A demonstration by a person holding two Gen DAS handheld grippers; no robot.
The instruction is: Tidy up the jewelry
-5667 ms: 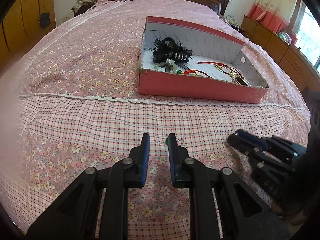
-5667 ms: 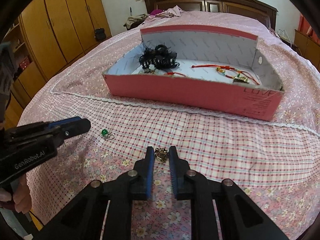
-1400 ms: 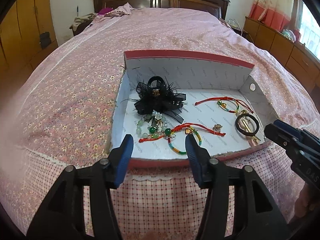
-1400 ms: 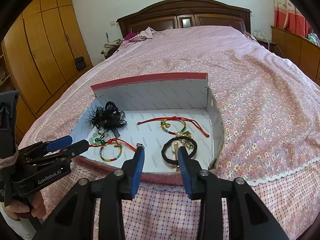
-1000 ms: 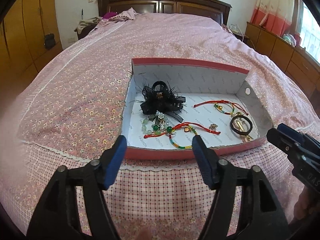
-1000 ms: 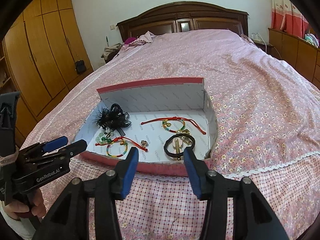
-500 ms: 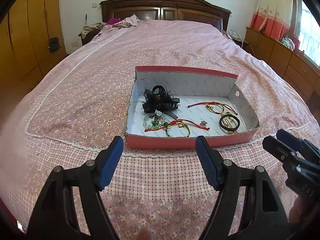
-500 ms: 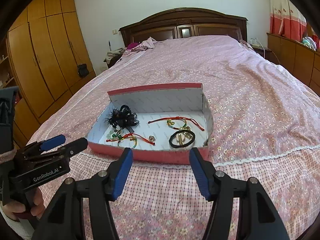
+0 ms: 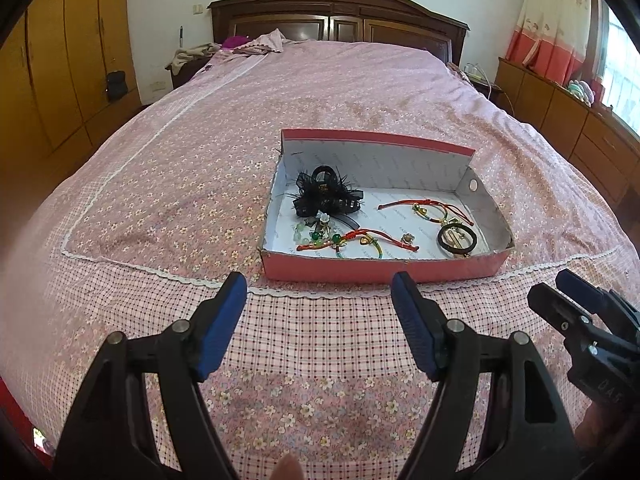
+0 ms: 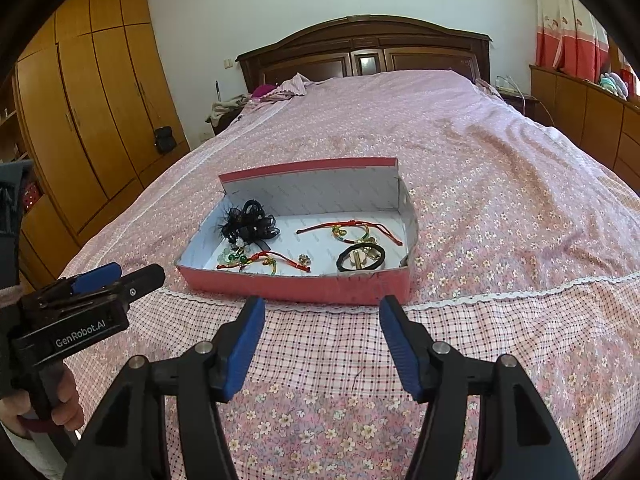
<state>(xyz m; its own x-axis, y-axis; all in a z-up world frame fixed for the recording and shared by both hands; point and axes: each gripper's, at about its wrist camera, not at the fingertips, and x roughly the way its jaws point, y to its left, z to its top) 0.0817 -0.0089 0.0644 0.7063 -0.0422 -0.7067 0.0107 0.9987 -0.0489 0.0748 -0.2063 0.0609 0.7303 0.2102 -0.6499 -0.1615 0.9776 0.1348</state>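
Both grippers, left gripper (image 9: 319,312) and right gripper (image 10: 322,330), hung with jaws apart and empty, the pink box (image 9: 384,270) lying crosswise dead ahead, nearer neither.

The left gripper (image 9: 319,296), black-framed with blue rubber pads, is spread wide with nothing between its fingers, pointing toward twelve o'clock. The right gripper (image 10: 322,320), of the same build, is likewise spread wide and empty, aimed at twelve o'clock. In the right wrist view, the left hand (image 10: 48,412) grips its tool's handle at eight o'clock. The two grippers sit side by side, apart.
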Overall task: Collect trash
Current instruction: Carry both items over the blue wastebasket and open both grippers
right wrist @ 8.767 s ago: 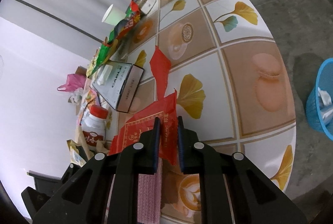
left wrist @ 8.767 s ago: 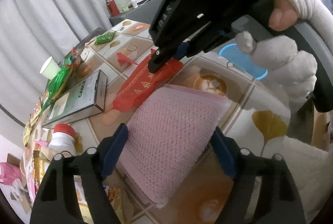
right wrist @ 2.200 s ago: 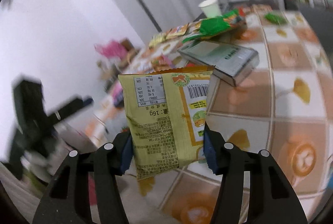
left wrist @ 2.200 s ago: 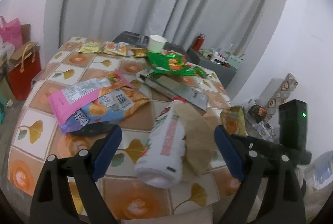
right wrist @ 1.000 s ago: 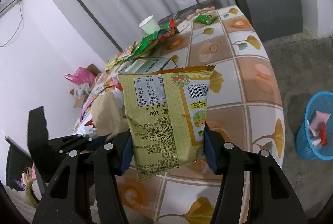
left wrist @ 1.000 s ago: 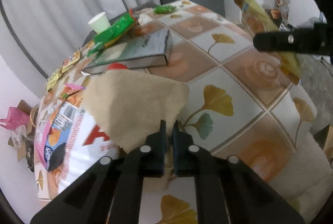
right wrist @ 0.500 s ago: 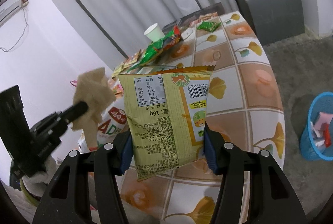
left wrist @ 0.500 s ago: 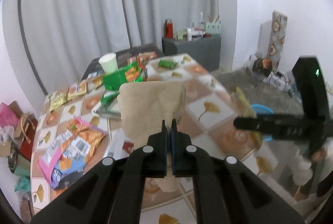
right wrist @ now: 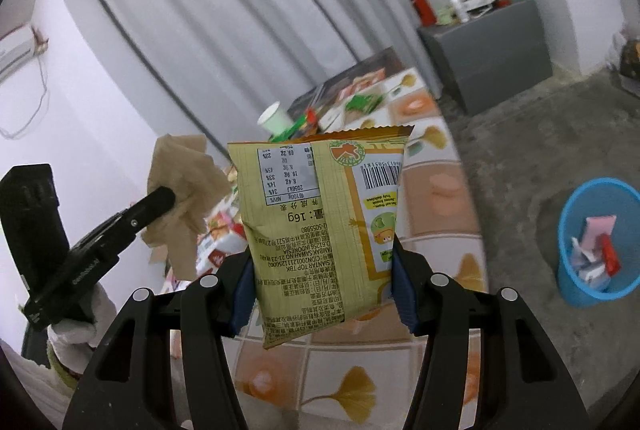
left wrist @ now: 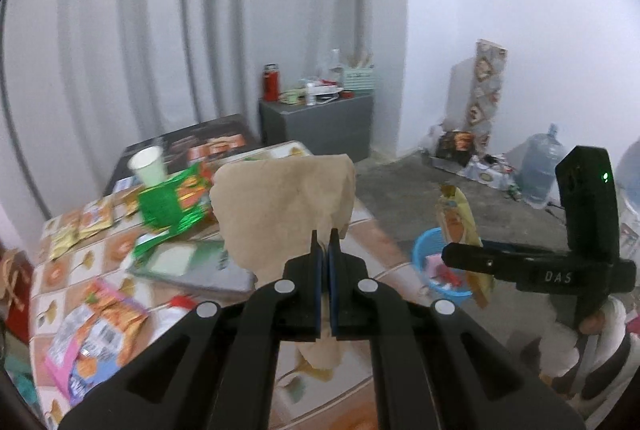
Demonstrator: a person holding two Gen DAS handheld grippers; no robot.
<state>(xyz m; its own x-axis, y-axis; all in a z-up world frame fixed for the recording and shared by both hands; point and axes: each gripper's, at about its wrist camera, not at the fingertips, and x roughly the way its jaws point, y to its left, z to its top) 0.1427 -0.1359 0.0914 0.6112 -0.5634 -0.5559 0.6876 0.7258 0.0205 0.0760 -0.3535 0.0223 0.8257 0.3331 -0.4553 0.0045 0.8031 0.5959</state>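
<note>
Carrying stage, both loads lifted clear of the tiled-pattern tablecloth table [right wrist: 440, 190]. Left gripper [left wrist: 325, 250] pinched tight on a crumpled brown paper napkin [left wrist: 280, 202]; right gripper [right wrist: 322, 270] clamped across a flat yellow-green snack packet [right wrist: 320, 214]. Next, probably: swinging each over the round blue plastic bin [right wrist: 596, 242] on the floor beside the table, then spreading the jaws directly above its mouth. Left on the table: white paper cup [left wrist: 148, 164], green foil wrappers [left wrist: 172, 204]. Nothing blocking the bin.

tiled table [left wrist: 120, 250] (snack wrappers [left wrist: 96, 326], cup [left wrist: 148, 164])
</note>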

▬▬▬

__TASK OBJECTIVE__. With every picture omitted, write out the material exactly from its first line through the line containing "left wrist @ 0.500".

__RESPONSE BOX__.
A demonstration by a person holding two Gen DAS handheld grippers; no robot.
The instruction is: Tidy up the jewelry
-5667 ms: 
-5667 ms: 
-1400 ms: 
-1400 ms: 
-1000 ms: 
-1000 ms: 
-500 ms: 
-500 ms: 
+0 ms: 
+0 ms: 
<state>(xyz m; its own x-axis, y-axis; all in a z-up world frame fixed for the recording and shared by both hands; point and axes: each gripper's, at about its wrist camera, not at the fingertips, and x roughly the way its jaws point, y to its left, z to its top) 0.0817 -0.0089 0.0644 0.7063 -0.0422 -0.7067 0.0107 0.9987 -0.0489 0.0748 -0.2063 0.0609 0.7303 0.2102 -0.6499 -0.1615 0.9776 0.1348</state>
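Both grippers, left gripper (image 9: 319,312) and right gripper (image 10: 322,330), hung with jaws apart and empty, the pink box (image 9: 384,270) lying crosswise dead ahead, nearer neither.

The left gripper (image 9: 319,296), black-framed with blue rubber pads, is spread wide with nothing between its fingers, pointing toward twelve o'clock. The right gripper (image 10: 322,320), of the same build, is likewise spread wide and empty, aimed at twelve o'clock. In the right wrist view, the left hand (image 10: 48,412) grips its tool's handle at eight o'clock. The two grippers sit side by side, apart.
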Overall task: Collect trash
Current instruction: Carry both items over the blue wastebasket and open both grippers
right wrist @ 8.767 s ago: 
left wrist @ 8.767 s ago: 
right wrist @ 2.200 s ago: 
left wrist @ 2.200 s ago: 
right wrist @ 1.000 s ago: 
left wrist @ 1.000 s ago: 
right wrist @ 0.500 s ago: 
left wrist @ 0.500 s ago: 

The work is done, and the output is complete.